Find the string "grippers" in the material. Copy every line that has it.

• • • • • • •

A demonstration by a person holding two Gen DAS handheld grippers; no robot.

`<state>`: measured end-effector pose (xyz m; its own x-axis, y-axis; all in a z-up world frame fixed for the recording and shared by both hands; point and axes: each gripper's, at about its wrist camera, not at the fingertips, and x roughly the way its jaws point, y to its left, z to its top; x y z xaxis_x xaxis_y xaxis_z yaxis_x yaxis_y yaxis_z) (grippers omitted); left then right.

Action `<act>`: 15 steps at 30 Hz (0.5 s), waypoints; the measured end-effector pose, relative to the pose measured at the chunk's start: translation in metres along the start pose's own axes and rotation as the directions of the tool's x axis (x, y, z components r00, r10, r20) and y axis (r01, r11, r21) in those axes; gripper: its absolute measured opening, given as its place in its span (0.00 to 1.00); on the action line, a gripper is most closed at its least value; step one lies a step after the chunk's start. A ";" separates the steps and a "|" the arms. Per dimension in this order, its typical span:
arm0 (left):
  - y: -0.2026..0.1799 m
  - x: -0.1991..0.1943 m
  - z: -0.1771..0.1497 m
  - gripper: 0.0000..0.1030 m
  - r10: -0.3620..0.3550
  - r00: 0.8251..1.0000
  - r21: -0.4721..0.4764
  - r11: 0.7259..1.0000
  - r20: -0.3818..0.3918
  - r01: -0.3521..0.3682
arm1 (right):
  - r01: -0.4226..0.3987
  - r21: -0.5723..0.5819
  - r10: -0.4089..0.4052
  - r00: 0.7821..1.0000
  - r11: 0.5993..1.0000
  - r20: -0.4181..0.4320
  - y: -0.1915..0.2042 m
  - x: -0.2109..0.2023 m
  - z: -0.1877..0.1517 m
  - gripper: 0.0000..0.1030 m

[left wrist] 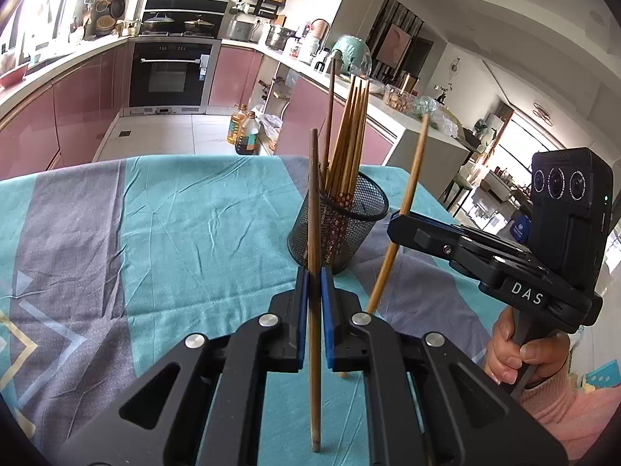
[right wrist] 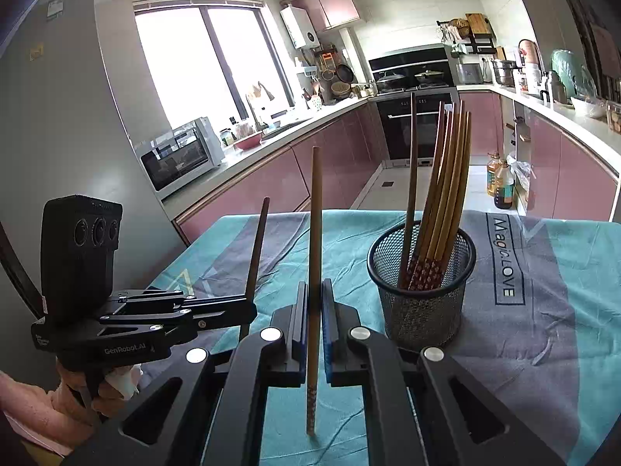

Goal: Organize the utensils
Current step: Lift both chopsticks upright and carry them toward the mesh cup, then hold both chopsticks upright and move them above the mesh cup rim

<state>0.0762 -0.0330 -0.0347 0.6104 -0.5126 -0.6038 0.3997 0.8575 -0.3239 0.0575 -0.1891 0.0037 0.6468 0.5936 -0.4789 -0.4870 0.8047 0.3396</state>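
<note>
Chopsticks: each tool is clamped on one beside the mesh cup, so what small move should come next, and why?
Probably carry the right tool over the mesh cup and lower its light chopstick in. Both sticks stand upright, clear of the cloth; the cup lies nearer this tool, and the left tool's dark chopstick can follow.

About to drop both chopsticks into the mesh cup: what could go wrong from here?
1. The mesh cup already holds a leaning bundle; an incoming tip could snag on it.
2. The left gripper and right gripper each pinch one chopstick at one spot; it may pivot.
3. The light cup could tip.
</note>
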 end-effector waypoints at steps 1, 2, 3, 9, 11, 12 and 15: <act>-0.001 -0.001 0.000 0.07 -0.001 1.000 0.001 1.000 0.002 0.001 | 0.000 0.001 0.000 1.000 1.000 0.004 -0.001 -0.001 0.000 0.05; -0.002 -0.002 0.000 0.07 -0.005 1.000 0.003 1.000 0.003 0.005 | 0.000 0.001 0.000 1.000 1.000 0.008 -0.001 -0.002 0.001 0.05; -0.001 -0.003 0.001 0.07 -0.006 1.000 0.003 1.000 0.004 0.006 | 0.001 0.000 -0.001 1.000 1.000 0.012 -0.002 -0.003 0.001 0.05; -0.003 -0.006 0.003 0.07 -0.010 1.000 0.006 1.000 0.015 0.010 | 0.001 -0.003 0.000 0.999 1.000 0.033 -0.004 -0.010 0.006 0.05; -0.002 -0.006 0.005 0.07 -0.014 1.000 0.006 1.000 0.020 0.014 | 0.001 -0.006 0.000 0.999 1.000 0.038 -0.004 -0.011 0.007 0.05; -0.003 -0.007 0.005 0.07 -0.016 1.000 0.008 1.000 0.024 0.016 | 0.000 -0.007 0.000 0.999 1.000 0.040 -0.004 -0.011 0.008 0.05; -0.003 -0.010 0.007 0.07 -0.023 0.999 0.011 1.000 0.032 0.023 | 0.001 -0.010 -0.001 0.999 1.000 0.048 -0.004 -0.014 0.010 0.05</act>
<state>0.0737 -0.0311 -0.0229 0.6224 -0.5337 -0.5725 0.4213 0.8449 -0.3296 0.0568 -0.2007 0.0169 0.6747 0.5928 -0.4398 -0.4920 0.8053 0.3307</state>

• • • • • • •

### Problem solution
A demonstration by a person holding two Gen DAS handheld grippers; no robot.
`<state>`: measured end-effector pose (xyz m; its own x-axis, y-axis; all in a z-up world frame fixed for the recording and shared by both hands; point and axes: each gripper's, at about its wrist camera, not at the fingertips, and x roughly the way its jaws point, y to its left, z to its top; x y z xaxis_x xaxis_y xaxis_z yaxis_x yaxis_y yaxis_z) (grippers omitted); left then right.

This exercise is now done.